◆ **Task goal**
Once the images are removed, set down everything else in the listing below exactly.

◆ **Information supplied**

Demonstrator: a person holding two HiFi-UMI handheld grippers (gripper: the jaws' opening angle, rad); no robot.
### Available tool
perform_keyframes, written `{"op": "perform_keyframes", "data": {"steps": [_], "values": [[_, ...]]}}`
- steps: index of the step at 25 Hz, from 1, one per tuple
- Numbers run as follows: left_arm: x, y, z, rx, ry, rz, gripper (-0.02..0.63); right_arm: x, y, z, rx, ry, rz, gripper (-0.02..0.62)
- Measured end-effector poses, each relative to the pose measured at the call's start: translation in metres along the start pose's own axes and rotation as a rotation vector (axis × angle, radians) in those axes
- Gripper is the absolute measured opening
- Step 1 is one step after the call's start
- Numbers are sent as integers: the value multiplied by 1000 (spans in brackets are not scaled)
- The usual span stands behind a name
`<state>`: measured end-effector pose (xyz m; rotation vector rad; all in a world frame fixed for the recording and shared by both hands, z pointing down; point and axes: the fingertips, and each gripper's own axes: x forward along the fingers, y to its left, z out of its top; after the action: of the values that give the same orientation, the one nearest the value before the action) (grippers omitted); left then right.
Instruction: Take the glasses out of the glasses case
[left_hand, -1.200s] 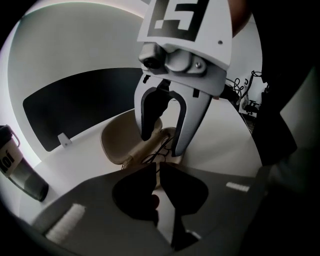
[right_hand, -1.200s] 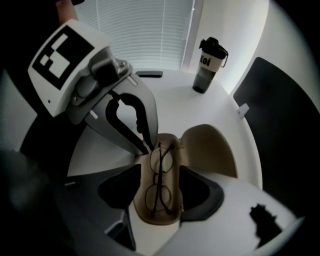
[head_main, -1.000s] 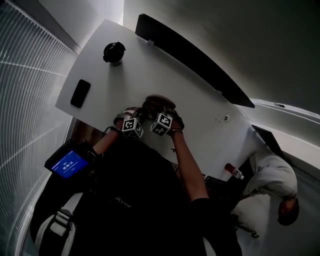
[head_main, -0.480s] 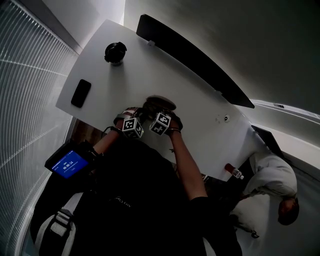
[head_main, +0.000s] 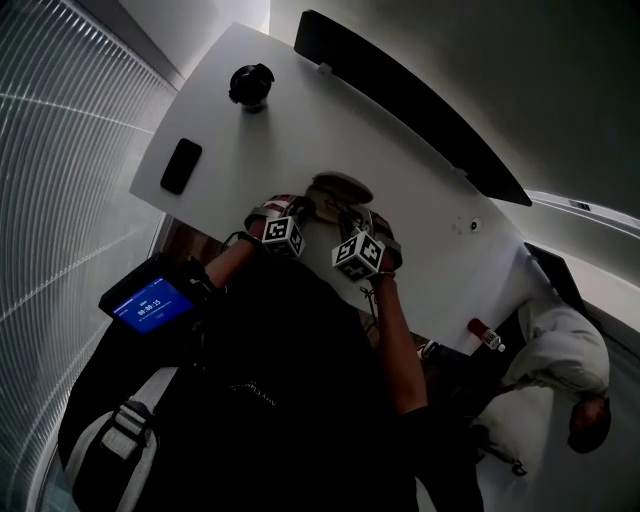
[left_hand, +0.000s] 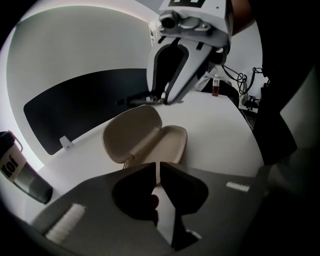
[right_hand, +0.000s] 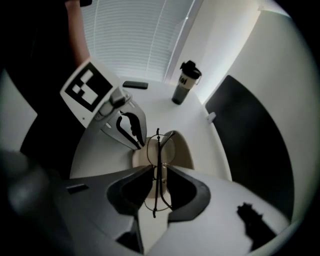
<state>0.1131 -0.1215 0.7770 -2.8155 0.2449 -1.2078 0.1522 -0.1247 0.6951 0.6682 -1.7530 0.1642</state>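
The beige glasses case (left_hand: 145, 137) lies open on the white table (head_main: 240, 150), lid tilted back, nothing in it. My left gripper (left_hand: 159, 167) is shut on its near rim, also seen at the case's left edge (right_hand: 136, 142). My right gripper (right_hand: 159, 175) has just been closing and is shut on the thin wire glasses (right_hand: 159, 150), folded and edge-on between its pads. It holds them in the air above the case (right_hand: 175, 150). From the left gripper view the right gripper (left_hand: 162, 100) hangs over the lid with the glasses (left_hand: 140, 100) sticking out sideways.
A dark tumbler (head_main: 250, 85) and a black phone (head_main: 180, 166) sit at the table's far left. A long black panel (head_main: 420, 110) runs along the far edge. A red-capped bottle (head_main: 483, 335) and another person (head_main: 560, 350) are at the lower right.
The right gripper has lifted and drawn away to the right of the left gripper; their marker cubes, side by side before, now stand apart. The left gripper stays at the case.
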Motion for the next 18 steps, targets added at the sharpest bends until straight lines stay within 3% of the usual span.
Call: {"op": "perform_keyframes", "data": {"steps": [3, 5, 9, 11, 14, 18], "values": [[-4, 0, -7, 26, 18, 3, 35, -41, -8, -33, 127, -10, -122, 95], [-9, 0, -11, 39, 31, 8, 35, -57, -2, -76, 205, 61, -170, 95], [-14, 3, -14, 54, 63, 21, 35, -47, 38, -168, 257, 263, -162, 95], [-15, 0, -7, 80, 87, 28, 35, -34, 53, -202, 278, 305, -169, 95], [-12, -5, -1, 104, 117, 25, 35, -13, 64, -228, 280, 330, -180, 95], [-17, 0, -5, 100, 156, 53, 35, 10, 71, -226, 257, 337, -140, 95]]}}
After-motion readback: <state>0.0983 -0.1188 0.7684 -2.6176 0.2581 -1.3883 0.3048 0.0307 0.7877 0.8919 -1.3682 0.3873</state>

◆ **Reply to the task**
Demonstrator: a person holding two HiFi-UMI handheld grippers (gripper: the jaws' opening angle, rad); no robot.
### Available tool
perform_keyframes, written `{"op": "perform_keyframes", "data": {"steps": [_], "values": [[_, ...]]}}`
- steps: index of the step at 25 Hz, from 1, one per tuple
- Numbers run as follows: left_arm: x, y, z, rx, ry, rz, gripper (-0.02..0.63); right_arm: x, y, z, rx, ry, rz, gripper (-0.02..0.62)
- Measured end-effector poses, each relative to the pose measured at the call's start: translation in metres along the start pose's own axes and rotation as a rotation vector (axis × angle, radians) in those axes
- Gripper is the absolute measured opening
- Step 1 is one step after the call's start
- Numbers are sent as integers: the value multiplied by 1000 (spans in brackets are not scaled)
- The usual span stands behind a name
`<state>`: measured end-effector pose (xyz m; rotation vector rad; all in a world frame fixed for the recording and shared by both hands, z pointing down; point and axes: the fingertips, and each gripper's own axes: x forward along the fingers, y to its left, z out of its top; after the action: of the values that give the same orientation, the one nearest the value before the action) (grippers omitted); left then right.
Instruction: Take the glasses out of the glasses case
[left_hand, -1.200s] 
[right_hand, -1.200s] 
[head_main, -1.000s] 
[head_main, -0.480s] 
[head_main, +0.000s] 
[left_hand, +0.000s] 
[right_hand, +0.000s] 
<state>0.1131 -0.1215 0.7770 -2.8155 0.2449 -1.2078 0.1522 -0.1247 0.6951 0.6682 -1.7530 0.1642</state>
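The beige glasses case (left_hand: 145, 137) lies open on the white table (head_main: 240, 150), lid tilted back, nothing in it. My left gripper (left_hand: 159, 167) is shut on its near rim, also seen at the case's left edge (right_hand: 136, 142). My right gripper (right_hand: 159, 175) has just been closing and is shut on the thin wire glasses (right_hand: 159, 150), folded and edge-on between its pads. It holds them in the air above the case (right_hand: 175, 150). From the left gripper view the right gripper (left_hand: 162, 100) hangs over the lid with the glasses (left_hand: 140, 100) sticking out sideways.
A dark tumbler (head_main: 250, 85) and a black phone (head_main: 180, 166) sit at the table's far left. A long black panel (head_main: 420, 110) runs along the far edge. A red-capped bottle (head_main: 483, 335) and another person (head_main: 560, 350) are at the lower right.
The right gripper has lifted and drawn away to the right of the left gripper; their marker cubes, side by side before, now stand apart. The left gripper stays at the case.
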Motion for the next 18 steps, targets added at the sharpest bends until straight lines stay within 3% of the usual span.
Call: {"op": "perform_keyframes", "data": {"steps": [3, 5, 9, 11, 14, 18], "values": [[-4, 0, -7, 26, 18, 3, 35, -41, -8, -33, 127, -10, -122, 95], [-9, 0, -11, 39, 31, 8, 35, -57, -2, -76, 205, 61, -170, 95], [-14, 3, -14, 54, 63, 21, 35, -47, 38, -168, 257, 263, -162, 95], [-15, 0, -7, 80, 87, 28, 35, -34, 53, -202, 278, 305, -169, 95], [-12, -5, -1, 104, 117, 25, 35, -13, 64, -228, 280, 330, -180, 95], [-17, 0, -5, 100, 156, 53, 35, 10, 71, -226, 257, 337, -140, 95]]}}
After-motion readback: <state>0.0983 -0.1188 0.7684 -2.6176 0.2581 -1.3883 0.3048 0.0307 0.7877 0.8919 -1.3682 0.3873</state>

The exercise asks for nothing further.